Escándalo: desvirtuaron un informe del Conicet para argumentar la Zonificación
Explicaron así que “el concepto de ‘extractivismo sensato’ sólo puede darse en un contexto de transición socioecológica, jamás de avance de la frontera extractivista como está ocurriendo en estos días en Chubut con la nueva embestida de la megaminería”.

Además, explicaron que “la megaminería jamás podrá ser ‘extractivismo sensato’ –ya que- se diferencia de la minería tradicional fundamentalmente en su (enorme) escala y en su modalidad de explotación, lo que la hace inherentemente contaminante, insostenible e imposible de controlar”, sentenciaron.
Sobre estos puntos, repasaron que a medida que la megaminería avanza sobre los territorios “entra en competencia con otras actividades por la utilización del agua, la tierra, energía y otros recursos”.
“Para extraer los minerales diseminados en grandes extensiones de territorio –la megaminería- se realiza a cielo abierto, con el uso de colosales cantidades de energía, explosivos, agua y sustancias extremadamente tóxicas para separar la roca del mineral”, repasaron.

Un ejemplo de esto es “el emprendimiento minero Pascua Lama (San Juan) que removerá rocas por 1.806 millones de toneladas en todo su proceso extractivo –o- La Alumbrera (Catamarca) que tiene autorizado el empleo de más de 86 millones de litros de agua por día, mucho más que el consumo total de la Provincia y en materia eléctrica representa el 85% del consumo total de Catamarca”.

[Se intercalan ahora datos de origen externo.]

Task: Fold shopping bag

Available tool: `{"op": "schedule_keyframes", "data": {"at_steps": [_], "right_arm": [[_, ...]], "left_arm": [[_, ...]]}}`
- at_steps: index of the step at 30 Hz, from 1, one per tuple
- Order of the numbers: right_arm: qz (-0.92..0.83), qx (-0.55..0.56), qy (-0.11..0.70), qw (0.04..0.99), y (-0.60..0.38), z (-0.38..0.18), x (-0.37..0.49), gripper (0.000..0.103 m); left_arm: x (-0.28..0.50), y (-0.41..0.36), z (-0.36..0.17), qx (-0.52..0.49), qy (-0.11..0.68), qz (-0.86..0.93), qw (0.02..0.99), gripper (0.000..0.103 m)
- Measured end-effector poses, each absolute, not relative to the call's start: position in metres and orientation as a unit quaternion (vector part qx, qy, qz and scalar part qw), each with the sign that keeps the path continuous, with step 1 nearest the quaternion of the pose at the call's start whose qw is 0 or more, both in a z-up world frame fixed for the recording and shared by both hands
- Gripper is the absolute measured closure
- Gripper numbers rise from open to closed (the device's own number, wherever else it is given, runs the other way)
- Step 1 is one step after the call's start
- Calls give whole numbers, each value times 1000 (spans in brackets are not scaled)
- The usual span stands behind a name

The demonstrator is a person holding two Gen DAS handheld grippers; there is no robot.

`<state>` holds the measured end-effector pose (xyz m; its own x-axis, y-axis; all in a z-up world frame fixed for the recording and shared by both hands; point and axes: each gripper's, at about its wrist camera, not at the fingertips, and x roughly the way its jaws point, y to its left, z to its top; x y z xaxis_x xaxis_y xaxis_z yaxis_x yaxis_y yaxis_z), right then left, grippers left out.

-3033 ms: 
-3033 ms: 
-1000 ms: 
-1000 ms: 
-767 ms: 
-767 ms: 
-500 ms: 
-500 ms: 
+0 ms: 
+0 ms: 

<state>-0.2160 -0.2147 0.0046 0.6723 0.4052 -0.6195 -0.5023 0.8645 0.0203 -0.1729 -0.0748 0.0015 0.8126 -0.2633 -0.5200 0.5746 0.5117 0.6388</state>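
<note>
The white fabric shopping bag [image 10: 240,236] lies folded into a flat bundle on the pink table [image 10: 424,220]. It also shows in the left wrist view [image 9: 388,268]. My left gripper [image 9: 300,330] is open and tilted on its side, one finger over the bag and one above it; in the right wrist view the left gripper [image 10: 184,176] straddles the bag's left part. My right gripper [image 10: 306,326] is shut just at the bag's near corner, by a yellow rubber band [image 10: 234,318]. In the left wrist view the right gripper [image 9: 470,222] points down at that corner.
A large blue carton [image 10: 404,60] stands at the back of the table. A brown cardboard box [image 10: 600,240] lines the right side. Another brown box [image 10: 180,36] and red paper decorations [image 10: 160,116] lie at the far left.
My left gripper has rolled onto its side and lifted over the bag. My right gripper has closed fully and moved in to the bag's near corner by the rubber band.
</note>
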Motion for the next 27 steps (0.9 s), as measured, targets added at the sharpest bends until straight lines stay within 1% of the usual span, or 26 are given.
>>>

En materia de explosivos, “también los datos son espeluznantes: sólo en Pascua Lama se arrojarán durante el proceso extractivo la friolera de 493.500 toneladas, casi la mitad de los lanzados en la Segunda Guerra Mundial”, cuantificaron.
“Los tres principales proyectos mineros de nuestro país (La Alumbrera, Pascua Lama y Agua Rica) concentrarían un nivel de consumo energético (subsidiado) de 395 MW, lo que supera la producción de la central nuclear de Atucha (375 MW)”, sentenciaron.

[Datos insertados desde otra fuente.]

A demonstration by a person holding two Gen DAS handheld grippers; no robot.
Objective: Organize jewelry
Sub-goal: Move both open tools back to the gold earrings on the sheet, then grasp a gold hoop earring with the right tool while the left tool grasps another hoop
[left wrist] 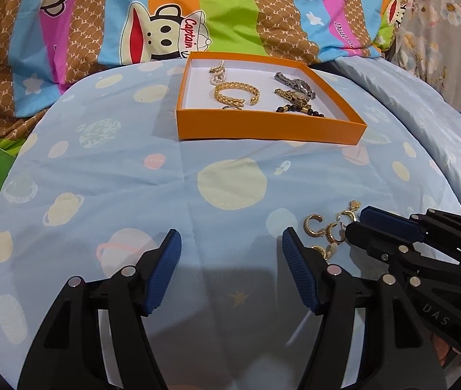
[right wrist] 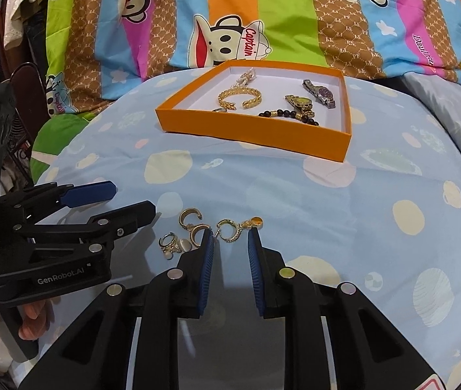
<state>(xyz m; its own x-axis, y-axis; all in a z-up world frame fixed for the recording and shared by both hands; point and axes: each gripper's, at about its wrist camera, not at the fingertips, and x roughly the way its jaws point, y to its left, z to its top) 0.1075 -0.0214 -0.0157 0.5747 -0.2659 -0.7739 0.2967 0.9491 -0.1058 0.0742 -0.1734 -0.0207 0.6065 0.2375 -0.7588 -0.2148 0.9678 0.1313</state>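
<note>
- Pale blue planet-print bed sheet [right wrist: 295,195] underneath, striped cartoon-monkey quilt [right wrist: 263,16] behind.
- Ahead of both jaws: orange box [right wrist: 256,130], holding a gold cuff bracelet [right wrist: 238,98], two watches [right wrist: 319,92], a dark bead bracelet [right wrist: 290,115], a pearl piece [right wrist: 246,76].
- Right gripper [right wrist: 230,243]: jaws partly spread, flanking a gold hoop earring [right wrist: 230,231], not pinching it.
- More earrings [right wrist: 183,234] just left of those jaws.
- Left gripper [left wrist: 230,243]: jaws spread wide, empty.
</note>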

En este sentido, Svampa y Viale sostuvieron que “no existe en el mundo ninguna región que haya logrado desarrollo socioeconómico con la gran minería (por el contrario)”.

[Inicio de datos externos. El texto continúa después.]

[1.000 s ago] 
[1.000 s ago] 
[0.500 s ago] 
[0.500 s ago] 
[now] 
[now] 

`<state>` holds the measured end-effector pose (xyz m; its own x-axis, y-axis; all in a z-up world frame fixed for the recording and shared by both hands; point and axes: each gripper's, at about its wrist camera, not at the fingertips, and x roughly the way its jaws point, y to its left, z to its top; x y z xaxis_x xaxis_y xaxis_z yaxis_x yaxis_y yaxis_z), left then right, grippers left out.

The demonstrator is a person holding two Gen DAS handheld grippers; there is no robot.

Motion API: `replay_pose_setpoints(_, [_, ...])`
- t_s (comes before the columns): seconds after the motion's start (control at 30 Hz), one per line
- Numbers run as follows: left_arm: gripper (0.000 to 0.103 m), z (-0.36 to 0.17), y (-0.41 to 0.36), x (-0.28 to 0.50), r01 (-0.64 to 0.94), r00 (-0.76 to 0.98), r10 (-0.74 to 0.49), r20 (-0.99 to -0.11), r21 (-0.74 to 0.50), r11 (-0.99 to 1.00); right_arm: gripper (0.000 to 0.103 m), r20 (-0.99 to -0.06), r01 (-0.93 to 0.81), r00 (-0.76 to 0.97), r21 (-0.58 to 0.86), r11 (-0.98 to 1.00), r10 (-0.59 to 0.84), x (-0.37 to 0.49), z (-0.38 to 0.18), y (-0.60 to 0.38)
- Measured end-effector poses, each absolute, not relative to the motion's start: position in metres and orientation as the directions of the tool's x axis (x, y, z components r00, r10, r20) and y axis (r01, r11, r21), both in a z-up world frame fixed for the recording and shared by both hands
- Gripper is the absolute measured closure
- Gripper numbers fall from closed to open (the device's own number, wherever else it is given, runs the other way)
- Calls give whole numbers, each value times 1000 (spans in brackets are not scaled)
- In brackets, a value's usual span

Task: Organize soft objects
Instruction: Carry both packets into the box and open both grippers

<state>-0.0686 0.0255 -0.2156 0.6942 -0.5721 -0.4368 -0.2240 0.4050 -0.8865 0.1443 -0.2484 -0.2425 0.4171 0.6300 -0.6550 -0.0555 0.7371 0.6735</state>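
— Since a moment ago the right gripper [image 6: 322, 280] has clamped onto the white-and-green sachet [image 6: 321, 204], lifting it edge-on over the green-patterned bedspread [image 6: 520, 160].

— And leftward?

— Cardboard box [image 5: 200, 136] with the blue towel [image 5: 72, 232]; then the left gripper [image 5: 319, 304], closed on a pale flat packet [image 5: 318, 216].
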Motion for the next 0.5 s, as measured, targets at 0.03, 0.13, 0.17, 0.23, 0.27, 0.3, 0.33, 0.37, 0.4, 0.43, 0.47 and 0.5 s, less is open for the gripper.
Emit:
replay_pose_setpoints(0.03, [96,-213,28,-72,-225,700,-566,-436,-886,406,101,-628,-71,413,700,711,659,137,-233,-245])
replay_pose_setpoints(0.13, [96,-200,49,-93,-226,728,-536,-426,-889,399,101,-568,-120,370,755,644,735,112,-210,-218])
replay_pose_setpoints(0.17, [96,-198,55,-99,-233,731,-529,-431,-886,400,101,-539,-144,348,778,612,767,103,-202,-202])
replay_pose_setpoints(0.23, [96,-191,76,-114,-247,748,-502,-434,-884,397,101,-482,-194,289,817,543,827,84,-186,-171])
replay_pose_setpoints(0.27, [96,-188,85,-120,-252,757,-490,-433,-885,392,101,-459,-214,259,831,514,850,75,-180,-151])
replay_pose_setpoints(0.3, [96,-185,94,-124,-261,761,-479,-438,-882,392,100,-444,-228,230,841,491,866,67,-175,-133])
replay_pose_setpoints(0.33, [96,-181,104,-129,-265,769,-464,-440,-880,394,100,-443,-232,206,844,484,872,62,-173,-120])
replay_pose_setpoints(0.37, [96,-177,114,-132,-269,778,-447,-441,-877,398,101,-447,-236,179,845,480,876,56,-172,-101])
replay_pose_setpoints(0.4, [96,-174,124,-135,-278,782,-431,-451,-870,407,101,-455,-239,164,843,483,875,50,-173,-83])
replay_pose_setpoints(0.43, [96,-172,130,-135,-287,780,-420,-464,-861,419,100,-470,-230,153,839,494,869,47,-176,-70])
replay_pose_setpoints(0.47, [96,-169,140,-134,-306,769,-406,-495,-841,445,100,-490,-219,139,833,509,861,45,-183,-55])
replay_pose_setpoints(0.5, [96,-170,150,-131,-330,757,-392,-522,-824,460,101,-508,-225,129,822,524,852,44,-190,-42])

Desde lo económico, “la minería metalífera representa menos del 0,045% de la población económicamente activa (PEA) de la Argentina. Incluso en Perú, país minero, la minería ocupa el 2% de la PEA, contra el 23% agricultura, el 16% comercio y 10% manufactura”, repasaron.
Sobre el final, señalaron “después de más de 20 años de explotación de La Alumbrera, el paisaje socioeconómico de Catamarca es desolador”.
“Los índices industriales y construcción cayeron y la pobreza es de los más altos nacionales y con la mayor cantidad de población asistida por planes sociales. En Catamarca, con 25 años de megaminería, el 67% de su población económicamente activa tuvo que recurrir al Ingreso Familiar de Emergencia (IFE) y el 50% en San Juan”, sentenciaron.
“Las regalías mineras en San Juan generan menos del 1% del presupuesto provincial. Las regalías del proyecto minero Navidad solo alcanzaría para pagar el 1,6% de los sueldos públicos de Chubut”, añadieron.
Concluyeron recordando que “en todas las partes del mundo: donde hay megaminería hay conflicto social y ambiental y saqueo económico”.